**What is expected:**
Write out exactly the lines below starting at the one containing "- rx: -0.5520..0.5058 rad" and ending at the one containing "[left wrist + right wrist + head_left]". Omit every picture.

::::

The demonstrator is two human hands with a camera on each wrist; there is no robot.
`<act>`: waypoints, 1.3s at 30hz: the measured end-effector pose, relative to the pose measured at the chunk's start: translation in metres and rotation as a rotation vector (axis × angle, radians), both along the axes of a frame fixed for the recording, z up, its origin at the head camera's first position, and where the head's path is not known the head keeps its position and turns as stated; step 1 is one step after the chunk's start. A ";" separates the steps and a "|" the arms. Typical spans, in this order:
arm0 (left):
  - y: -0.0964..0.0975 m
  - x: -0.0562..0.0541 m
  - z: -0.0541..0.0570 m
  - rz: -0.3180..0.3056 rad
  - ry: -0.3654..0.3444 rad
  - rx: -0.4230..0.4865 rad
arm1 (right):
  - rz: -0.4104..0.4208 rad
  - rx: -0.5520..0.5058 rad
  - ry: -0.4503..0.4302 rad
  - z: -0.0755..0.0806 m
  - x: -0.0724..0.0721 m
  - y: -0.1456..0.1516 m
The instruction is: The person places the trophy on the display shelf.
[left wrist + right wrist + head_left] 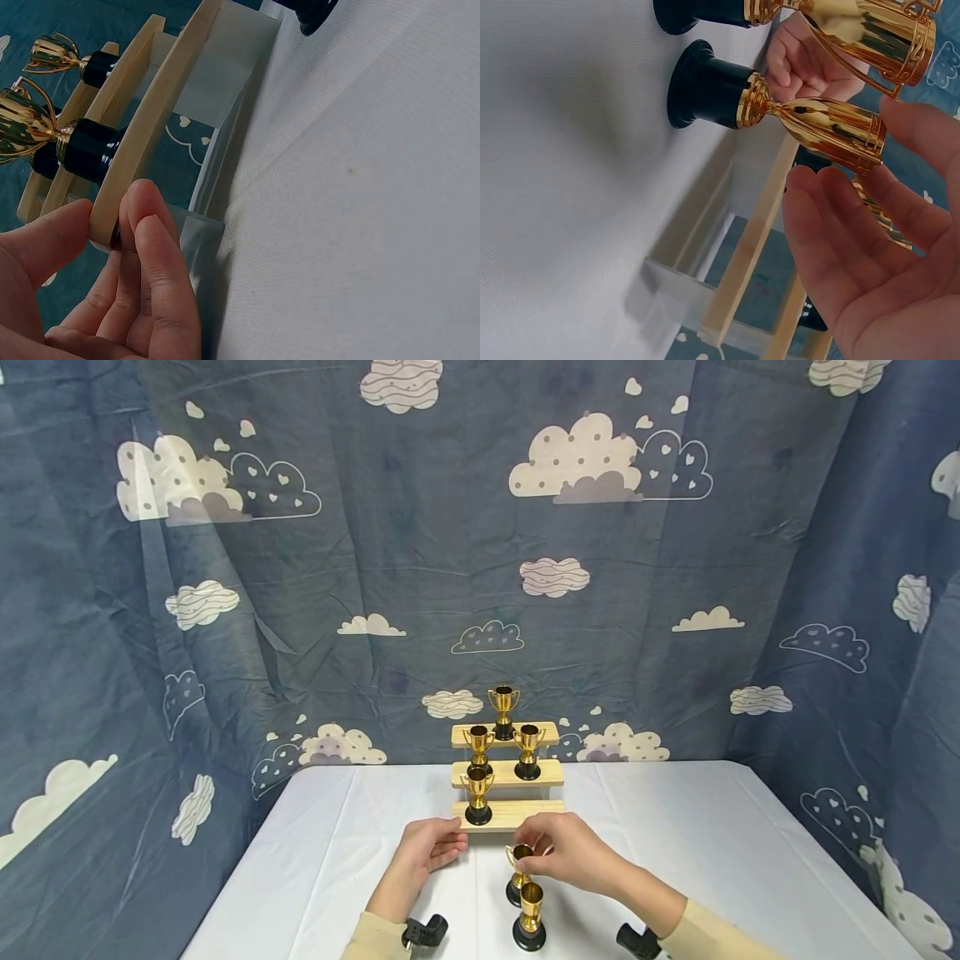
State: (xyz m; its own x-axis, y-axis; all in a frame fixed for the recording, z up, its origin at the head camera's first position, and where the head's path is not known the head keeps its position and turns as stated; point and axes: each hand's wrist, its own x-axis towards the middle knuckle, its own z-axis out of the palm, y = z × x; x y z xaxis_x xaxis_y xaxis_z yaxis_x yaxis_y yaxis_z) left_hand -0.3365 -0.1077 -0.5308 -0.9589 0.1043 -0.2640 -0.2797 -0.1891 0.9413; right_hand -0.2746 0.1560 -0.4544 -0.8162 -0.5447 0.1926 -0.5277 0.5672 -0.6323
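My left hand (427, 850) pinches the left end of the lowest board of a three-tier wooden display stand (521, 817), thumb on top and fingers below. In front of the stand, my right hand (573, 856) holds a small gold trophy cup (817, 124) near its rim, between thumb and fingers. That cup is upright on its black base, low over the white table; whether it touches cannot be told. Nearer to me stands another trophy (531, 912). On the stand are a trophy (477, 793) at the lowest tier's left, two on the middle tier, and one (504, 706) on top.
A white cloth covers the table (360, 827). Blue curtains (420, 560) with cloud prints hang behind and at both sides. Clear panels (214, 64) support the stand's boards. Black wrist devices (425, 932) sit on both wrists.
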 end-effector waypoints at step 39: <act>0.000 0.001 -0.001 0.007 0.004 -0.003 | -0.025 -0.008 0.011 -0.017 -0.005 0.000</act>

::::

**Response below:**
  - rx: -0.5520..0.5058 rad
  - ry: -0.4503..0.4302 rad
  - z: -0.0755..0.0806 m
  - x: -0.0724..0.0721 m
  - y: -0.1456..0.1516 m
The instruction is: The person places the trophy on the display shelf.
[left wrist + right wrist + head_left] 

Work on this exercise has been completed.